A: That an important feature of a university education is learning how to be the best learner. I know it sounds circular, and many view university education as an opportunity to focus intensely on one field, but being a proficient learner has staggering implications. The course of human history generally, especially in the last two centuries, shows us just how quickly the world can change. Being the best learner means being able to adapt to those changes and help others adapt faster, with flexibility and resilience. Also, being a skilled learner meanings being able to make cross-disciplinary links, which ultimately helps weave human knowledge together in a more comprehensive and extensive network. So do not forget the curiosity and the drive required to be the best learner.    

Q: What was your favorite spot on campus, whether for studying, meeting friends or just thinking about life?
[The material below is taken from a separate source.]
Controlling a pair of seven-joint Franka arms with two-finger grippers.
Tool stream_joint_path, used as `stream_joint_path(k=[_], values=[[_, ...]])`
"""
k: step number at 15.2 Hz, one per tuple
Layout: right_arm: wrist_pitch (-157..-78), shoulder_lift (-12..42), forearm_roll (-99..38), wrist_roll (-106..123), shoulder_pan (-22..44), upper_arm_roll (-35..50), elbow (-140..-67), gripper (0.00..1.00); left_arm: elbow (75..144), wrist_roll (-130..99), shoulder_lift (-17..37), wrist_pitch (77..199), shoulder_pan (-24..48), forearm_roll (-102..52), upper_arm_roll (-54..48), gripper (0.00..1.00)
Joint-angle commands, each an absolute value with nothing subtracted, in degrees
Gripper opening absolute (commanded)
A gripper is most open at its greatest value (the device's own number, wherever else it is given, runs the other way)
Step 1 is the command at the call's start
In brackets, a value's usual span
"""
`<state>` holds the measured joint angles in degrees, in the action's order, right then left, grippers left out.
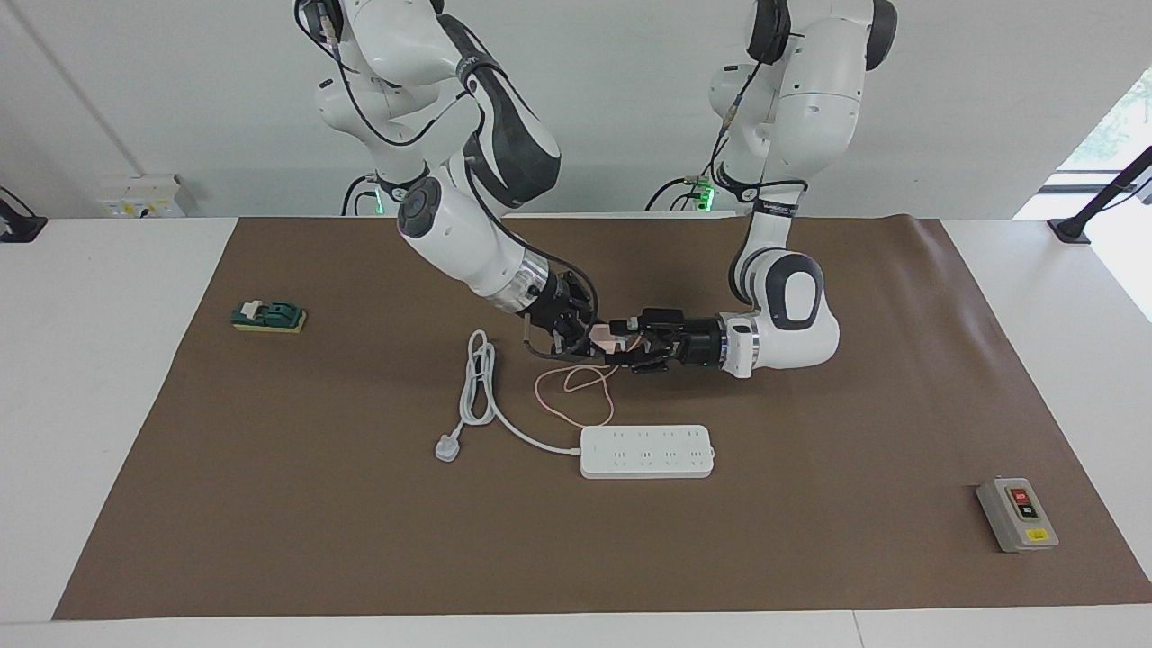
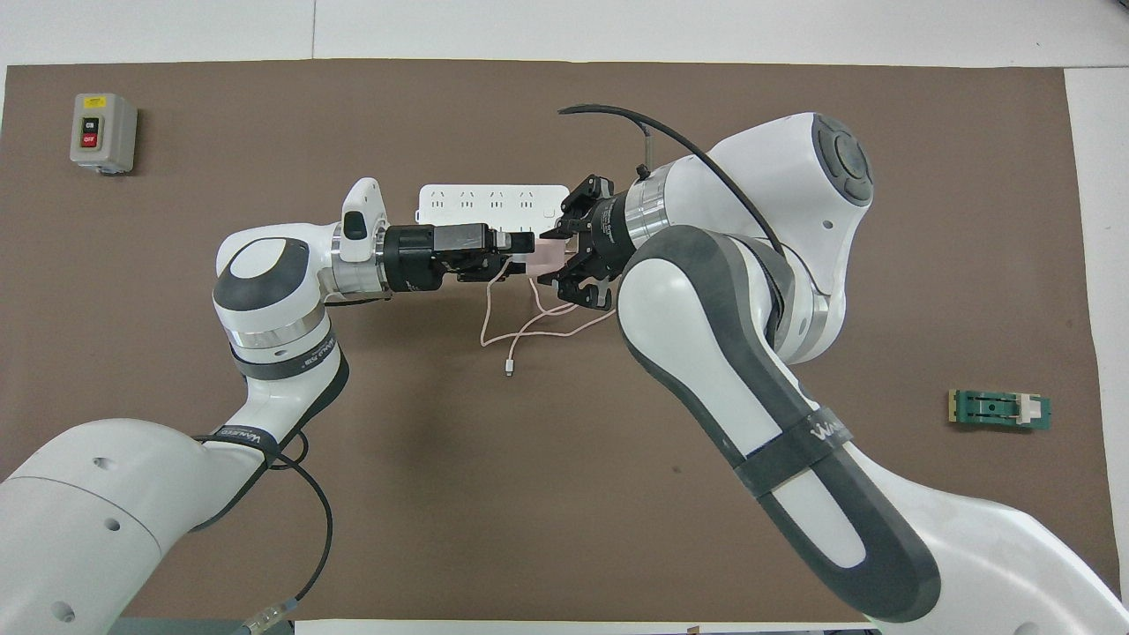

A: Perhaps it is cliched, but I really like "A" Mountain. When I hike the mountain or just look at it I think about all the layers. As I am sure one of our ASU geologists could describe in better detail, the mountain itself is made up of ancient lava flows, ash and the sediment from rivers. Then on the mountain are the plants of the Sonoran desert, which have changed to adapt to the relative heat and aridity of the desert. Then there is the evidences of human life from the petroglyphs, to the "A" itself, to the dirt and asphalt trails, and Sun Devil Stadium. All of these features, layered together, make me think about time and the ways that our current world has grown out of ancient fragments.

Q: What are your plans after graduation?

A: I am going to keep researching and writing about volcanoes and other environmental catastrophes in human history. I am working on a project that examines newspaper responses to the Year Without a Summer. The effects of that volcanic winter were both widespread and asymmetrical, so I am curious to see how disasters were written about. There is a huge number of newspapers available in digital archives; thankfully the IHR Nexus Lab has been a great resource for approaching so much information. Additionally, there is a mystery eruption in 1808, which also contributed to the Year Without a Summer that I would like to help find. Some scholars believe that a South American volcano erupted and have found a few sources that corroborate that hypothesis. There are more accounts that need to be combed through to further triangulate this mystery eruption. 

Q: If someone gave you $40 million to solve one problem on our planet, what would you tackle?

A: I am very concerned with questions of sustainability, survival and climate change. I would like to be able to use $40 million to provide funds for social science and humanities research into global climate change. Natural and physical scientists have more or less resolved the question of whether global climate change is human-caused; now the questions are more focused on how people think, respond and act in the face of climate change. Social science and humanities scholars are well equipped to investigate and address exactly those questions of how people think, respond and act. I believe that to overcome this crisis and future crises that the planet will face, we need to understand ourselves better.